Bach FAQ 28
Koethen was the place, where the ratio between the number of children, which had to be provided with food and clothes and life with two incomes of the same considerable level was best. That however changed with the move of Bach to Leipzig. Bach depressively reported about the high cost of living in a letter to his school friend George Erdmann.
In general you can say, that Bach never really was short of money, but his hints alone in the above mentioned letter, that cost of living was extraordinarily higher in Leipzig than in the contemplative Koethen, is proof, that he didn't have money in abundance. Plus, you get a better feeling for the answer to your question, if you read how small the number of those works finally is, that were printed in copper, a costly fun back then.
However, Johann Sebastian Bach earned more than his forerunners were paid in the same positions, always. Plus, he received a higher payment than he made in the position before each move. Plus, there was an additional crucial payment – aside of his salary, which he received from the sovereigns in Weimar and Koethen and the income which he made in Arnstadt, Muehlhausen and Leipzig. He generated this additional income with performing music on weddings, funerals, christenings and special events. Johann Sebastian Bach was a teacher in great demand too.

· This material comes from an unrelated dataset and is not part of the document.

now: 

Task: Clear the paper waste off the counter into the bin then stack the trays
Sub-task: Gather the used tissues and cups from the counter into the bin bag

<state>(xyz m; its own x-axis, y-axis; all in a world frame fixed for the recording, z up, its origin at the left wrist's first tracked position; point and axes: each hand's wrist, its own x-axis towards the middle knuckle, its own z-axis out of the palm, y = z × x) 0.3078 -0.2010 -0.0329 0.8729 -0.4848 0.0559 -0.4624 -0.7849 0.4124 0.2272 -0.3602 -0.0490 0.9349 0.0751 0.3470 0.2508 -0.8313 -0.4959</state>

In the first years of the twenty-first century records were found, according to which Johann Sebastian Bach is said to own shares in the silver mining industry. However, that wouldn't tell that Bach was rich. Like it plays no role, whether parents or you in person own a few shares of BMW, Google or Siemens - not until you sell these shares, go away with a huge profit, and do not go on buying new ones, you are rich.
A next indication is a hint, that Johann Sebastian Bach was not even wealthy. It is the request letter of Johann Sebastian Bach's widow to the city council of Leipzig after Bach's death in 1750. This letter wouldn't exist, if Johann Sebastian Bach would have left his family in a perfect financial situation. If there had been something like copyright and the payment from that back then, plus Bach would have lived today, even a band like ABBA would have been nothing compared to him. Whether this is really true, is what we can state not earlier but in the year 2260. Because it's for sure, that folks will still love Bach's music in the twenty-third century. And ABBA? German Heintje? Michael Jackson? Mario Lanza? May be too. Finally the sales of his music works 1750 and in the oncoming years, by his wife Anna Magdalena and his musical sons, that is documents of today's priceless value, indicate, how fast and sustainable possibly small money reserves were spent. Finally there was not even money to buy a gravestone on Bach's last resting-place. If this isn't a final strong indication. Nope, Johann Sebastian Bach wasn't rich for sure.